Aim of the task:
Nothing outside the range is wanted. Repeat exactly the lines below from the one with "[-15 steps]" through the one with "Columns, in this".

Provided records:

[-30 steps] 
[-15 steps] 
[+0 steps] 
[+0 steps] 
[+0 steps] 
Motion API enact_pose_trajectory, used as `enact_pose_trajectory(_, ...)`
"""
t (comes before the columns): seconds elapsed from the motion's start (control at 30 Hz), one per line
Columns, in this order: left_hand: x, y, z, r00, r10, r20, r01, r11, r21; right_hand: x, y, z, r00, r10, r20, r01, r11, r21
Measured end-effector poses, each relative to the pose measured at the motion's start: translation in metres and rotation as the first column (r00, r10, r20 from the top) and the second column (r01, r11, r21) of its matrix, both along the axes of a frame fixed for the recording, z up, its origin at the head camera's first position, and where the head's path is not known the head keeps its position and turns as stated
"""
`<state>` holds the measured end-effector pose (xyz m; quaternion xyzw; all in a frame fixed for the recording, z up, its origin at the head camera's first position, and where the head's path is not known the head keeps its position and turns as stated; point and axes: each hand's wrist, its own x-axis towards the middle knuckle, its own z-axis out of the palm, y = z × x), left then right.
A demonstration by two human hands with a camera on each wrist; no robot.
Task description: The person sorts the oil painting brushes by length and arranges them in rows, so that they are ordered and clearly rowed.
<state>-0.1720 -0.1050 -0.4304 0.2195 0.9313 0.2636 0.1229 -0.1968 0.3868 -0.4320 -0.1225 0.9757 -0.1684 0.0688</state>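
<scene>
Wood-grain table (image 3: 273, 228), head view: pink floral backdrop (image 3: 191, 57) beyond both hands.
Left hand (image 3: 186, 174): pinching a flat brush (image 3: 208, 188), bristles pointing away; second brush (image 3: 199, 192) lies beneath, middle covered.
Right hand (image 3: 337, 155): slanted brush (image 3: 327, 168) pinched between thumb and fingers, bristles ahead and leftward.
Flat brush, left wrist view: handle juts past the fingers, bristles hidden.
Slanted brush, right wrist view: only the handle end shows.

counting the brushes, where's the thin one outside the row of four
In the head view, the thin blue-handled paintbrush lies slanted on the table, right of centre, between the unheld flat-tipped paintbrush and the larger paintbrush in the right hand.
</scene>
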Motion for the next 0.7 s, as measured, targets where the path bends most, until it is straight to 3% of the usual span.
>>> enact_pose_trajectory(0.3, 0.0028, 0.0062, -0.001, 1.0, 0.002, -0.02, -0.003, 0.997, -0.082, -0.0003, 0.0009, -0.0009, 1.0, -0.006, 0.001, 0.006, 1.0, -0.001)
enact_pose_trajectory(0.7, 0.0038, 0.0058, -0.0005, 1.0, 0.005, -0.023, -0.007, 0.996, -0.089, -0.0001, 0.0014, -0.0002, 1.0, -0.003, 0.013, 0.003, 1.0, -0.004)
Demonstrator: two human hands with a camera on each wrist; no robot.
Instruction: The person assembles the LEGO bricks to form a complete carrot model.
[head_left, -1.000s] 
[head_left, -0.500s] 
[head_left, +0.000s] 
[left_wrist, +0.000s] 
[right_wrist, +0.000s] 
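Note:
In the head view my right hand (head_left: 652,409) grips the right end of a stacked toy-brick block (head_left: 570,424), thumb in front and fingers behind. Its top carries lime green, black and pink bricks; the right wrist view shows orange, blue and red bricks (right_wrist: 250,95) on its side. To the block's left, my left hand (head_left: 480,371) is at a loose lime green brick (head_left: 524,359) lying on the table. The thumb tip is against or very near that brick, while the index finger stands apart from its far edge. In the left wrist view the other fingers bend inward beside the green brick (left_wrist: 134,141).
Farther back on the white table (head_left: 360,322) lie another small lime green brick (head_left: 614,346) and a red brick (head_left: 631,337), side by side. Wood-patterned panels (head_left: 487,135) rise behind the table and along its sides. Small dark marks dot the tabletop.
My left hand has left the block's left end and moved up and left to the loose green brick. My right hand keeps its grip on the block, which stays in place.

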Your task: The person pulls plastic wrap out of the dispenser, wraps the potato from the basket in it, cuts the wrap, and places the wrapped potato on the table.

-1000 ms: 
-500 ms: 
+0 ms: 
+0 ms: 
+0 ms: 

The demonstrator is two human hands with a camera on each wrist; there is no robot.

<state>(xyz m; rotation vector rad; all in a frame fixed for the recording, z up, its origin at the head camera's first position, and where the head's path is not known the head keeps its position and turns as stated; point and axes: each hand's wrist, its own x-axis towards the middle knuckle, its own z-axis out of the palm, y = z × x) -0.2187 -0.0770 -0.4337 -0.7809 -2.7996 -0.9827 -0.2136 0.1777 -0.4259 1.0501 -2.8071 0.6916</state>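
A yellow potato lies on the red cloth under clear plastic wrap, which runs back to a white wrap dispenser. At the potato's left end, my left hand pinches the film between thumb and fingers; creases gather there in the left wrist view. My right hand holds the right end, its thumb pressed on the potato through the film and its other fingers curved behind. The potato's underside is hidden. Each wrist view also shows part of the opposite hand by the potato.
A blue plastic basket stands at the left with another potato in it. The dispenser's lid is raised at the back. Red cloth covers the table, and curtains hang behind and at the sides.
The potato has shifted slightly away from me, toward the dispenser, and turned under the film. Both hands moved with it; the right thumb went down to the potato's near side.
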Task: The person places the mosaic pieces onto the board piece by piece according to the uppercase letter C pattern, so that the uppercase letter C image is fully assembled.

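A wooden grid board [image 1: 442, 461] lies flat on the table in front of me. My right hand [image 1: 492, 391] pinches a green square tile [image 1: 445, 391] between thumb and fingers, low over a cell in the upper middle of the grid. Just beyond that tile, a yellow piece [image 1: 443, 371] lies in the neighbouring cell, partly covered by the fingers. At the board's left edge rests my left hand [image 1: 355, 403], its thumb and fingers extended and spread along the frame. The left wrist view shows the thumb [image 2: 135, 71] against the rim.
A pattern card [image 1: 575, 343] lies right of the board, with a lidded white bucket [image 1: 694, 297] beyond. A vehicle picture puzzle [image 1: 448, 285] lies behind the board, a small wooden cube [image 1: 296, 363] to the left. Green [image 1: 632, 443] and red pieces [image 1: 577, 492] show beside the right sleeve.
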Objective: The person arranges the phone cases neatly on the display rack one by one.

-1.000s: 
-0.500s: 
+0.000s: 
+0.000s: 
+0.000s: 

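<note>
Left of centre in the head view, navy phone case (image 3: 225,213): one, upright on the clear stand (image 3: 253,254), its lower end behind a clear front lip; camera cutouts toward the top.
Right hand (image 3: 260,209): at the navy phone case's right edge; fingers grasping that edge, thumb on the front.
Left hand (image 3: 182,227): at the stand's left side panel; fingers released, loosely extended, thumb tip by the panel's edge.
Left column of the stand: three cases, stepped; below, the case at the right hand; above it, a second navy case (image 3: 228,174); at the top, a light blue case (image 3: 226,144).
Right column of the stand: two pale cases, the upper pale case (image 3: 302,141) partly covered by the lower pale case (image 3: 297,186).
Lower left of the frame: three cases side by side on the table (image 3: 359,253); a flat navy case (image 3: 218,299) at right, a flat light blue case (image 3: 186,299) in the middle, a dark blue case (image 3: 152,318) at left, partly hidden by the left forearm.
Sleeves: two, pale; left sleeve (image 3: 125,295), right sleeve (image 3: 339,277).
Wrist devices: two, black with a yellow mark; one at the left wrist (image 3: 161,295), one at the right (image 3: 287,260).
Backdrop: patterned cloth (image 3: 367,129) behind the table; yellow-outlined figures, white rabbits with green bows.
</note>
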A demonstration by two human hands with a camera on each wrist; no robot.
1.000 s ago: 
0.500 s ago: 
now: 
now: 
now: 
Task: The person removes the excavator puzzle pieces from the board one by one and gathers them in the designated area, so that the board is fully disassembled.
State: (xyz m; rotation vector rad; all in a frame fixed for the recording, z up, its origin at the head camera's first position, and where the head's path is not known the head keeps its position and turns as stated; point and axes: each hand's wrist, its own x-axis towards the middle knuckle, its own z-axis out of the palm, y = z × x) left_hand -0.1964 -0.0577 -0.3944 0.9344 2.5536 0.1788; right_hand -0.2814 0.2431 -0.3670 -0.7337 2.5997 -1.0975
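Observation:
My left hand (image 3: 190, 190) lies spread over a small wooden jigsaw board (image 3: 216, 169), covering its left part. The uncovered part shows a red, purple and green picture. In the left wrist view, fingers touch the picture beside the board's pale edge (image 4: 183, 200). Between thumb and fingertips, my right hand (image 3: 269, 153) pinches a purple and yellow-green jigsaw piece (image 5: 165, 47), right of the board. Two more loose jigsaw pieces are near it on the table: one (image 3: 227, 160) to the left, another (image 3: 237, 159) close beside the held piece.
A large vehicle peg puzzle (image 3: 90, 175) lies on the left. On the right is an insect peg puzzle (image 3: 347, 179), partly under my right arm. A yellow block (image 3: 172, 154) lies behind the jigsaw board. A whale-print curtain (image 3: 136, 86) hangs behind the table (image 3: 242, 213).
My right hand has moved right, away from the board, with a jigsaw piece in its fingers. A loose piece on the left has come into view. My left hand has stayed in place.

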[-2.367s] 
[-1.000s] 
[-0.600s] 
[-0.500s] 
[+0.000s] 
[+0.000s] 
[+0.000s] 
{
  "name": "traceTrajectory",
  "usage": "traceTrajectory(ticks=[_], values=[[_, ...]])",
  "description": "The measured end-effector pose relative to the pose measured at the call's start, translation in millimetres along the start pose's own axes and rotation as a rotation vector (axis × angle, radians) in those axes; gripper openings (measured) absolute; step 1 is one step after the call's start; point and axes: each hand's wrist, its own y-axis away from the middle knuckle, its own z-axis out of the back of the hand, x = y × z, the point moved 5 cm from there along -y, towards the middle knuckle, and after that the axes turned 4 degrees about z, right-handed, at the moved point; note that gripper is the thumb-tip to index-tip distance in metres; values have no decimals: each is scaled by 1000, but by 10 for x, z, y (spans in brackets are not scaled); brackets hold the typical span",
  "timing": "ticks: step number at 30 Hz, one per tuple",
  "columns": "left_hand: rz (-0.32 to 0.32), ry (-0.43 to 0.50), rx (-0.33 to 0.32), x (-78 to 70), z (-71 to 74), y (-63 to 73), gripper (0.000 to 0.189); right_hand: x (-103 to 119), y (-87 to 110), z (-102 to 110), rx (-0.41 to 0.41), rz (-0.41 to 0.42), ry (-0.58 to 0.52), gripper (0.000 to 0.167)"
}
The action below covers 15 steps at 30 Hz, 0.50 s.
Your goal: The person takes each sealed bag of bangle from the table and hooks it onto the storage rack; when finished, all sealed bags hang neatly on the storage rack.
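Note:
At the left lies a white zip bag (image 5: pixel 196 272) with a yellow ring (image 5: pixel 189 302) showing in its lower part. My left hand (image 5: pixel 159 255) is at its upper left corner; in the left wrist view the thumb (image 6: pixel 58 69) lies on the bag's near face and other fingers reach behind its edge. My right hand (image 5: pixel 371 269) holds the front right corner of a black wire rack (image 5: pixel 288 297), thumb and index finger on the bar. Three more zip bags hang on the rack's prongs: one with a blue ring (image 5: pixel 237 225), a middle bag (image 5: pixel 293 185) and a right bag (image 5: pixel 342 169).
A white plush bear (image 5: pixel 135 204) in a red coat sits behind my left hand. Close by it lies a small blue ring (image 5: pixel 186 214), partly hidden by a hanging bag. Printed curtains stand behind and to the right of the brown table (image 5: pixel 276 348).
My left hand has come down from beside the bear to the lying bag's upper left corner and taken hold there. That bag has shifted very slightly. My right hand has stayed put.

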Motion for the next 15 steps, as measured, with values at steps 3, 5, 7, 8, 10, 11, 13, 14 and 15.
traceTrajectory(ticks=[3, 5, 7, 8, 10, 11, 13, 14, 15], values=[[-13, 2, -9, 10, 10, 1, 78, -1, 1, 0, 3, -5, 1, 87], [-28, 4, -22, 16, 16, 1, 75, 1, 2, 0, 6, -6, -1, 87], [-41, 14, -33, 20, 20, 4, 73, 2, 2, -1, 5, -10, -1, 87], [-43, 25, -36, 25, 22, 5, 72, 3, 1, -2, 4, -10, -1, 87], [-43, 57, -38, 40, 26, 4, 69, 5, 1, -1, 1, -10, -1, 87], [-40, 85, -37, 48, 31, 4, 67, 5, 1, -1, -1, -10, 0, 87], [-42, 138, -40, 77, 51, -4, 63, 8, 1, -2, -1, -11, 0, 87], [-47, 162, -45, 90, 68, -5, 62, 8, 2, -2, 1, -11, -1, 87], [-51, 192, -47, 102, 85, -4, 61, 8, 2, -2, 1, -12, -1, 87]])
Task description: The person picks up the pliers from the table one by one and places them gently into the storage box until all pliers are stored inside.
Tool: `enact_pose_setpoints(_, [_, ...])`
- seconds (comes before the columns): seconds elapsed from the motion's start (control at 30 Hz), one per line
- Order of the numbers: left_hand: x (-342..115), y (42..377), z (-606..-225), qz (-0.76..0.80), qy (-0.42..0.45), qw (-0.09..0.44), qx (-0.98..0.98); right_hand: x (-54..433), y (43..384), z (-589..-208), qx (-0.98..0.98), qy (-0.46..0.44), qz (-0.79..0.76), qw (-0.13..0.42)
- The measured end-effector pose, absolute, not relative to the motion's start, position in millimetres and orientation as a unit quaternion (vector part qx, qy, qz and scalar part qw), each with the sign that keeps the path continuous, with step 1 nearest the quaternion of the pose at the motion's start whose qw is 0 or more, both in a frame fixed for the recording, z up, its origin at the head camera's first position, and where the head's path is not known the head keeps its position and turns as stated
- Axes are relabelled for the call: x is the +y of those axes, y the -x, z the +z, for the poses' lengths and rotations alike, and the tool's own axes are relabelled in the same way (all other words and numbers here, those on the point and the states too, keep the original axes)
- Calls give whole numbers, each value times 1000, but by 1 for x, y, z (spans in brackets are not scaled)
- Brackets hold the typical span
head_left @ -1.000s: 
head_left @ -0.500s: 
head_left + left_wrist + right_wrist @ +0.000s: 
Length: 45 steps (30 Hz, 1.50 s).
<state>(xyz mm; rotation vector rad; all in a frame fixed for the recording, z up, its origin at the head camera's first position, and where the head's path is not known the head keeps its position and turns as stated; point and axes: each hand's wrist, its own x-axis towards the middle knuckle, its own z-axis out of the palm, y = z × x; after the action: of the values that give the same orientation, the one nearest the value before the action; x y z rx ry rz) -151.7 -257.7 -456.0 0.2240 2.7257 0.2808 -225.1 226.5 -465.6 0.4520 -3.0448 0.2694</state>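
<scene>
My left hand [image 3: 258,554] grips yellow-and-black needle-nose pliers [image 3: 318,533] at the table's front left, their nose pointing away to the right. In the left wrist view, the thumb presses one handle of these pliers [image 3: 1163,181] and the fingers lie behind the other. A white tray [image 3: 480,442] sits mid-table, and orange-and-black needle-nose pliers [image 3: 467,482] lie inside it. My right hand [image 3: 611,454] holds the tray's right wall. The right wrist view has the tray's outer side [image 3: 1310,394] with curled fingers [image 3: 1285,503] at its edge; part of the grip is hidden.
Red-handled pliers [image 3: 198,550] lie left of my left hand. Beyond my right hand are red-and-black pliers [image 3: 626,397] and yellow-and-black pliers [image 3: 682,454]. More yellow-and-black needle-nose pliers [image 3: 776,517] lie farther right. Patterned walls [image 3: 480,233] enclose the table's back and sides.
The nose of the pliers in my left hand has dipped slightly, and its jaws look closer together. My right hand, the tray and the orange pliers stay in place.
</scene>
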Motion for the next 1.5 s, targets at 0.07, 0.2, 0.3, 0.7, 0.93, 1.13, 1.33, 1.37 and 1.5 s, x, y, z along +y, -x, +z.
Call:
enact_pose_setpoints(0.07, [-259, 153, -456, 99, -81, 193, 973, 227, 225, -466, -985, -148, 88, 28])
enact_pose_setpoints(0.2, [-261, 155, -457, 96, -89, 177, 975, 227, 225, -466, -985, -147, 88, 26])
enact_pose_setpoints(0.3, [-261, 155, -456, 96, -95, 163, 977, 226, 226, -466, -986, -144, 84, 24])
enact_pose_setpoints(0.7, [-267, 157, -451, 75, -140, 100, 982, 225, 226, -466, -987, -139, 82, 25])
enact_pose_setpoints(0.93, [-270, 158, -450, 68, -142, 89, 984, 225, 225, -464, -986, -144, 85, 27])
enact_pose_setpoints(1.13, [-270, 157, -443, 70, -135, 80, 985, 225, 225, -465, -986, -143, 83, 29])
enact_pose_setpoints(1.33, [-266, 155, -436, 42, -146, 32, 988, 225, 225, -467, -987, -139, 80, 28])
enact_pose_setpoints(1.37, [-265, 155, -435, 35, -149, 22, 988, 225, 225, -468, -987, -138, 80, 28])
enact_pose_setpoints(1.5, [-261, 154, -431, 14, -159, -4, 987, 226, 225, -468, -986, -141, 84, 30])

Output below:
[-15 steps] 
[+0 steps] 
[+0 steps] 
[+0 steps] 
Motion API enact_pose_trajectory, used as `enact_pose_trajectory(_, ...)`
"""
t (comes before the columns): seconds elapsed from the motion's start (control at 30 Hz), one per line
Columns, in this order: left_hand: x, y, z, r00, r10, r20, r01, r11, r21; right_hand: x, y, z, r00, r10, r20, r01, r11, r21

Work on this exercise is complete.